Task:
Beginning with the first line, please repeat the entries exactly and end on the line that contains "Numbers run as".

Material for this task:
━━━
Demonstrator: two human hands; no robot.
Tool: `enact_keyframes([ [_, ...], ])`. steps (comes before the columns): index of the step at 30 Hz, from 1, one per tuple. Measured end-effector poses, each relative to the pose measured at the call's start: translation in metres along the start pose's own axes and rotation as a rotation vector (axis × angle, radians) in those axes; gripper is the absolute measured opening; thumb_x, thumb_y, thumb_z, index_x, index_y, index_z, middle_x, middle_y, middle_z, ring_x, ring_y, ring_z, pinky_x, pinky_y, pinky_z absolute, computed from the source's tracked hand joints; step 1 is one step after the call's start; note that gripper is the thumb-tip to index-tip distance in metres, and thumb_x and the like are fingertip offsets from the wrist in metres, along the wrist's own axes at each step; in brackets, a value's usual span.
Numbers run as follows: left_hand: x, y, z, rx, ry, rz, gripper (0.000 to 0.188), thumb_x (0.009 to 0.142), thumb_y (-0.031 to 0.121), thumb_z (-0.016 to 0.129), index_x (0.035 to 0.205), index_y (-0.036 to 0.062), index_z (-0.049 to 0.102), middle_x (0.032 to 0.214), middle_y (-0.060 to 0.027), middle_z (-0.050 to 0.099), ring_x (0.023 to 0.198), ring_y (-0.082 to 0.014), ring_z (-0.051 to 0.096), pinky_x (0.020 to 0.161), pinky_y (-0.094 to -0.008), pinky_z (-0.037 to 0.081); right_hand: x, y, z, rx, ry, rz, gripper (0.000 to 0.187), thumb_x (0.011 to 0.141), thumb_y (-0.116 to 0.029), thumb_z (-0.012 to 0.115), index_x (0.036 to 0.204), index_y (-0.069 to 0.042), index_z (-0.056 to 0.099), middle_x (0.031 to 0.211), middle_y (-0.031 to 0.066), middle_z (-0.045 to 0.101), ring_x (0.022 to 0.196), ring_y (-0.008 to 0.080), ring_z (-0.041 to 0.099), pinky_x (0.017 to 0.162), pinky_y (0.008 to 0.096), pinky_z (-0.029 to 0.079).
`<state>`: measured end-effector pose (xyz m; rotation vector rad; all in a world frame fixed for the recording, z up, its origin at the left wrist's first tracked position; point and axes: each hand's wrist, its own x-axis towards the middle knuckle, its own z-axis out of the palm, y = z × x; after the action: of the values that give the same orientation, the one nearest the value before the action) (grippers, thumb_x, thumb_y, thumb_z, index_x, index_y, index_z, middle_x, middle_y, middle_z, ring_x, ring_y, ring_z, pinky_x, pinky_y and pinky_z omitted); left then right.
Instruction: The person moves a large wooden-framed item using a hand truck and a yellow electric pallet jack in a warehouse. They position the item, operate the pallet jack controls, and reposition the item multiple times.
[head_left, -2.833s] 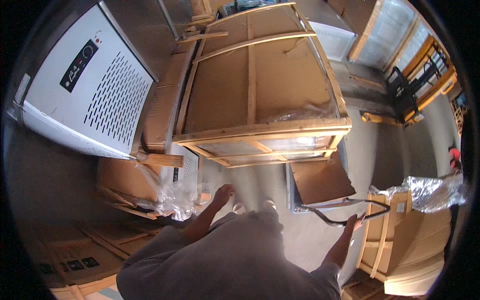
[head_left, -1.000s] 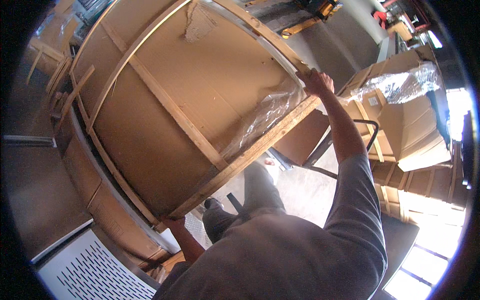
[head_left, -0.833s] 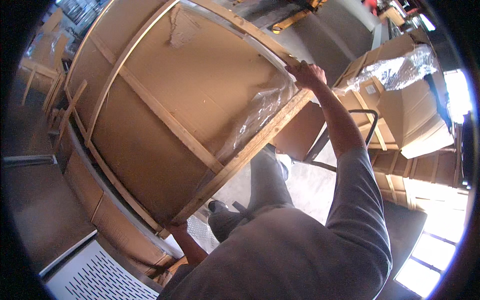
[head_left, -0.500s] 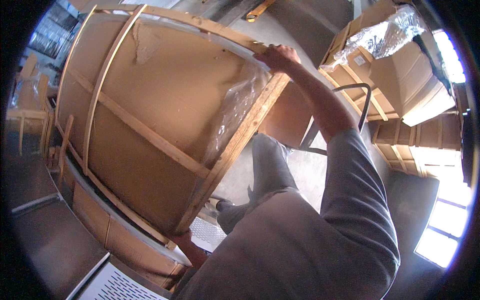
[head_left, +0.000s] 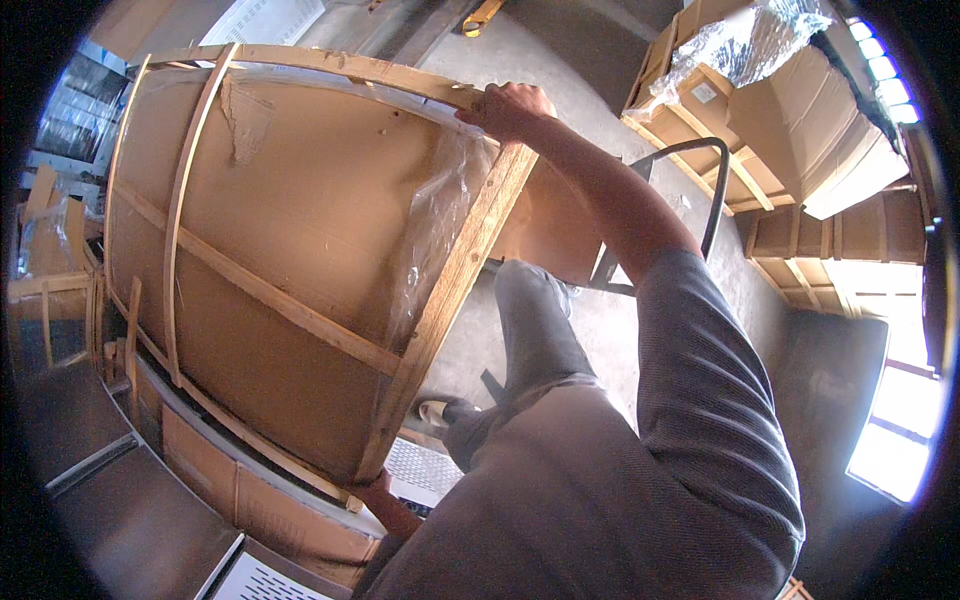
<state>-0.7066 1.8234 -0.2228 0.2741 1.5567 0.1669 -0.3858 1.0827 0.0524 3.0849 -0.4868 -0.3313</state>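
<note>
A large cardboard box in a wooden slat frame, a crate (head_left: 285, 230), fills the left and middle of the view. Clear plastic film (head_left: 440, 215) clings to the cardboard along its near side. My right hand (head_left: 512, 110) is closed over the frame's far right corner, its fingers wrapped round the wood. At the near lower corner, my left hand (head_left: 374, 490) holds the end of the thick wooden beam (head_left: 455, 290); its fingers are partly hidden behind the wood. The beam runs between my two hands, and the crate sits tilted in front of me.
A black curved handle (head_left: 722, 190) stands beyond my right forearm. More wood-framed cartons (head_left: 800, 130) with plastic wrap are stacked at the right. Below the crate lies a long cardboard carton (head_left: 280, 500); perforated white panels (head_left: 270, 580) sit near the lower edge.
The crate and both hands sit slightly farther left in view, and the right hand's corner has shifted most. The surroundings have shifted a little too. Both hands keep their hold.
</note>
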Motion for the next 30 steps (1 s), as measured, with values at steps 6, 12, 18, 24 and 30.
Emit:
enact_keyframes([
  [6, 0.005, 0.002, -0.006, 0.108, -0.163, 0.104, 0.056, 0.075, 0.037, 0.065, 0.126, 0.0127, 0.059, 0.13, -0.0144, 0.06, 0.117, -0.0358, 0.058, 0.095, -0.0526, 0.048, -0.002, 0.003, 0.002, -0.013, -0.087, 0.065, 0.065, 0.095, -0.07, 0.029, 0.121, -0.024, 0.066, 0.11, 0.0088, 0.067, 0.102, 0.0281, 0.067, 0.083, 0.0467, 0.055],
  [12, 0.006, 0.005, -0.006, 0.185, -0.161, 0.166, 0.061, 0.077, 0.041, 0.063, 0.13, 0.0126, 0.053, 0.135, -0.0152, 0.055, 0.116, -0.0355, 0.059, 0.093, -0.0509, 0.049, -0.004, 0.001, 0.003, 0.057, 0.019, 0.044, 0.079, 0.089, -0.077, 0.036, 0.116, -0.008, 0.066, 0.1, 0.0131, 0.07, 0.094, 0.0298, 0.07, 0.081, 0.0457, 0.055],
  [18, 0.009, 0.01, -0.006, 0.24, -0.213, 0.151, 0.059, 0.083, 0.043, 0.06, 0.133, 0.0141, 0.049, 0.137, -0.0145, 0.053, 0.117, -0.0341, 0.057, 0.098, -0.0473, 0.048, -0.015, -0.003, -0.011, 0.117, 0.025, 0.062, 0.08, 0.084, -0.08, 0.042, 0.113, -0.01, 0.065, 0.095, 0.013, 0.072, 0.091, 0.0322, 0.07, 0.082, 0.0459, 0.055],
  [24, 0.002, 0.005, 0.006, 0.353, -0.145, 0.179, 0.059, 0.087, 0.052, 0.053, 0.133, 0.0153, 0.05, 0.134, -0.0118, 0.057, 0.118, -0.031, 0.058, 0.099, -0.0462, 0.049, -0.071, 0.059, 0.004, 0.503, 0.429, -0.055, 0.062, 0.088, -0.06, 0.06, 0.12, -0.007, 0.06, 0.116, 0.0174, 0.065, 0.108, 0.0359, 0.063, 0.091, 0.0464, 0.051],
  [30, -0.003, 0.006, 0.009, 0.286, -0.227, 0.067, 0.065, 0.085, 0.061, 0.053, 0.131, 0.0154, 0.055, 0.132, -0.0095, 0.059, 0.118, -0.0283, 0.058, 0.097, -0.0465, 0.05, -0.301, 0.232, 0.06, -0.182, 0.293, 0.897, 0.09, 0.081, -0.062, 0.066, 0.148, -0.012, 0.033, 0.142, 0.0303, 0.038, 0.132, 0.0467, 0.038, 0.105, 0.0579, 0.034],
])
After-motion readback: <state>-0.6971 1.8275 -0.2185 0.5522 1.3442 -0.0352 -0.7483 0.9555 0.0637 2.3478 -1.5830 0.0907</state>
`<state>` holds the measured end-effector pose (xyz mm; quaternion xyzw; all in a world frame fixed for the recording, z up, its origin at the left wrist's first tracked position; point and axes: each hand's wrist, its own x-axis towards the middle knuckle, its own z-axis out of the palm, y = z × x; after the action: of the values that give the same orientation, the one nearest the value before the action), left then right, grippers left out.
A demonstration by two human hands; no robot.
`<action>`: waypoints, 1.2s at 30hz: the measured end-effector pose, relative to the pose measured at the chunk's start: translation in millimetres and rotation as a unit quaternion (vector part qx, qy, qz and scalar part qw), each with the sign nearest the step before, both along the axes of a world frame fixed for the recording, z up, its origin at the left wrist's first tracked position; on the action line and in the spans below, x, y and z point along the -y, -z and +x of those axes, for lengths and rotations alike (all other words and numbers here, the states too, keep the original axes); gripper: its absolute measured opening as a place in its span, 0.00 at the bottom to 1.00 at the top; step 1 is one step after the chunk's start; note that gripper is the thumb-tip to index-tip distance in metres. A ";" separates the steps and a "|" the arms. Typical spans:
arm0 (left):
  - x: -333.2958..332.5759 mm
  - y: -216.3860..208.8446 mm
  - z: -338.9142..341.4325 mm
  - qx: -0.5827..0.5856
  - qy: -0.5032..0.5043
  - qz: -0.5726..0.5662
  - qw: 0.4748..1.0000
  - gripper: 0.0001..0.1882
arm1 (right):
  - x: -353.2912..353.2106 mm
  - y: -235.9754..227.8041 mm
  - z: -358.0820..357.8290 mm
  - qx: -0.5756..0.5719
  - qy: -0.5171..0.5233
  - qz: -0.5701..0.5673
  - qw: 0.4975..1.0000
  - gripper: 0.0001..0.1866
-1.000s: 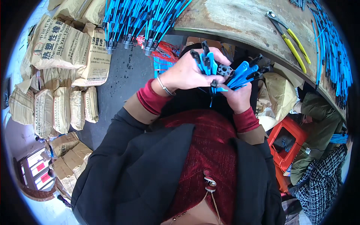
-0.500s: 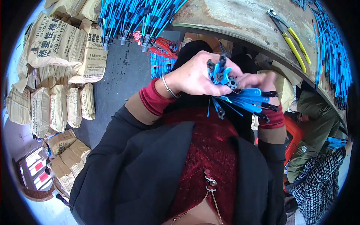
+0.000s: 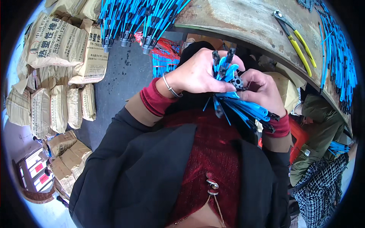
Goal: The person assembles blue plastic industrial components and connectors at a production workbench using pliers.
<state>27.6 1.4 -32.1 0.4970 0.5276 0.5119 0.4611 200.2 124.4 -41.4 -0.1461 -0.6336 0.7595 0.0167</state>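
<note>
My left hand (image 3: 194, 74) is closed round a bundle of blue ribs (image 3: 249, 107) with black end pieces, like those of an umbrella frame. Some ribs stick up past its fingers, while others fan out below and to the right. A dark round notched hub (image 3: 237, 82) sits at the bundle's middle, next to the left thumb. My right hand (image 3: 264, 89) is closed at the hub's right side, thumb and forefinger pinched together. Whatever lies between those fingertips is too small to make out.
A worn wooden table (image 3: 232, 17) spans the far side, bearing yellow-handled pliers (image 3: 298, 47) and loose blue ribs (image 3: 340, 60). Bundled ribs with hubs (image 3: 146, 26) overhang its left end. Stacked paper sacks (image 3: 53, 45) line the left. Another person's green-trousered leg (image 3: 319, 133) is at the right.
The right hand has turned, so its pinched fingers show more plainly beside the hub. The lower ribs have swung downward slightly, and the bundle has tilted a little in the left hand.
</note>
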 end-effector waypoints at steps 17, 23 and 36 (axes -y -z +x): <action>2.4 3.1 1.6 -0.050 0.051 0.057 0.996 0.20 | -14.7 6.9 -8.5 0.048 -0.012 0.026 0.998 0.17; -3.1 -6.1 -3.6 -0.126 0.137 0.095 0.978 0.20 | -24.7 6.6 -25.3 -0.015 -0.184 0.120 0.975 0.20; -20.8 -20.7 -26.6 -0.398 0.142 0.219 0.880 0.27 | -5.6 -2.9 -32.1 -0.165 -0.137 0.215 0.953 0.32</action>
<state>1.0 22.2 -11.4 0.8166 0.4647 0.3027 0.1599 168.1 130.0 -38.4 0.0766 -0.7844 0.6136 0.0475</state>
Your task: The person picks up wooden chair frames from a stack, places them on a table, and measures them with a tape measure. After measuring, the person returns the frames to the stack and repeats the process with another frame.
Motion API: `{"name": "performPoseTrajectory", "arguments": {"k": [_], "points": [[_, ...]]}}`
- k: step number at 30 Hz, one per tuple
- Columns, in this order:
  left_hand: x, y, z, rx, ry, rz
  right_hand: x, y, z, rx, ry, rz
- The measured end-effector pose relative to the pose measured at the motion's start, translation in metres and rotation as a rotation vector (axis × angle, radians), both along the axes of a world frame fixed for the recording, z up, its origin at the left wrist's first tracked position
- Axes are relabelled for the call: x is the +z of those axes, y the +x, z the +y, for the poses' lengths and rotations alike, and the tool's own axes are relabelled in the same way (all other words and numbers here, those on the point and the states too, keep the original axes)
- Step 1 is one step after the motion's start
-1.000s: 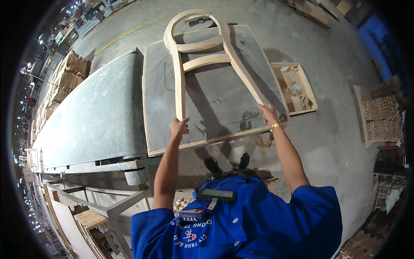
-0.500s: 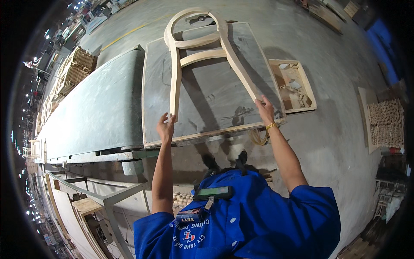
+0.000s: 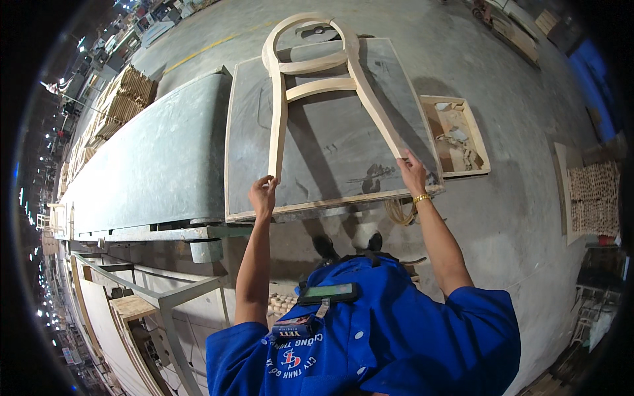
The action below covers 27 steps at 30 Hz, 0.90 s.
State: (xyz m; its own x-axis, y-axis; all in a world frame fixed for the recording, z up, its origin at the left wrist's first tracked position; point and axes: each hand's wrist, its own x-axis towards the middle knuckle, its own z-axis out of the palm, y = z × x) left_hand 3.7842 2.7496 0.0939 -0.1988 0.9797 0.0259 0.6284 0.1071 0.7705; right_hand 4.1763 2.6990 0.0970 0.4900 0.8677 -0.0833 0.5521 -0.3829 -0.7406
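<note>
A pale wooden chair back frame (image 3: 317, 88), with a round hoop at its far end, two crosspieces and two splayed legs, extends away from me over a dark-topped worktable (image 3: 330, 145). The end of its left leg is pinched in the fingers of my left hand (image 3: 263, 196). My right hand (image 3: 413, 174), below a gold band on the wrist, grips the end of the right leg. Through the hoop shows a dark, rounded thing (image 3: 317, 32) I cannot make out.
Left of the worktable runs a long grey-green bench (image 3: 155, 152). A shallow wooden box (image 3: 485, 148) with scraps stands at the right, near a coiled hose (image 3: 399, 211). Stacked wood pieces (image 3: 125, 96) lie far left, more (image 3: 594, 198) far right. A metal frame (image 3: 188, 294) is at lower left.
My left fingers, spread beside the left leg's end before, are now closed on it. The chair back frame and the surroundings sit slightly farther right in the picture.
</note>
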Motion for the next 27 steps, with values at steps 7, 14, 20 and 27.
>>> {"name": "performPoseTrajectory", "arguments": {"k": [7, 14, 20, 27], "points": [[-0.001, 0.0, -0.002, 0.021, 0.008, -0.006, -0.004, -0.001, 0.0, 0.003, 0.015, 0.013], [-0.002, -0.005, -0.005, 0.077, 0.028, -0.033, -0.004, -0.004, 0.001, -0.006, 0.031, 0.033], [0.013, 0.028, -0.016, -0.001, 0.294, -0.167, -0.002, 0.011, -0.024, -0.33, 0.067, 0.841], [0.032, 0.172, -0.079, -0.531, -0.644, -1.061, 0.004, -0.088, -0.073, 0.551, 0.261, -0.009]]}}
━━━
Solved exercise:
Demonstrator: two human hands; no robot.
Tool: `enact_keyframes([ [_, ...], ])`. steps (comes before the columns): index of the step at 30 Hz, from 1, one per tuple. Measured end-effector poses, each relative to the pose measured at the call's start: translation in metres along the start pose's own axes and rotation as a rotation vector (axis × angle, radians) in those axes; gripper is the absolute measured opening; thumb_x, thumb_y, thumb_z, index_x, index_y, index_z, middle_x, middle_y, middle_z, ring_x, ring_y, ring_z, pinky_x, pinky_y, pinky_z absolute, computed from the source's tracked hand joints; step 1 is one step after the call's start; note that gripper is the thumb-tip to index-tip distance in metres, and thumb_x and the like are fingertip offsets from the wrist in metres, along the wrist's own axes at each step; in brackets, a value's usual span.
Numbers run as follows: left_hand: x, y, z, rx, ry, rz, gripper (0.000 to 0.188), thumb_x (0.009 to 0.142), thumb_y (-0.031 to 0.121), thumb_z (-0.016 to 0.129), index_x (0.035 to 0.205), index_y (-0.036 to 0.062), index_z (-0.049 to 0.102), middle_x (0.032 to 0.214), middle_y (-0.060 to 0.027), middle_z (-0.050 to 0.099), ring_x (0.023 to 0.198), ring_y (-0.082 to 0.014), ring_z (-0.051 to 0.096), pinky_x (0.020 to 0.161), pinky_y (-0.094 to -0.008), pinky_z (-0.037 to 0.081); right_hand: x, y, z, rx, ry, rz, gripper (0.000 to 0.187), thumb_x (0.011 to 0.141), thumb_y (-0.116 to 0.029), thumb_z (-0.012 to 0.115), index_x (0.036 to 0.204), index_y (-0.069 to 0.042), index_z (-0.056 to 0.099), middle_x (0.031 to 0.211), middle_y (-0.031 to 0.066), middle_z (-0.045 to 0.101), ring_x (0.022 to 0.196), ring_y (-0.008 to 0.080), ring_z (-0.041 to 0.099), pinky_x (0.017 to 0.162), pinky_y (0.008 to 0.096), pinky_z (-0.029 to 0.079).

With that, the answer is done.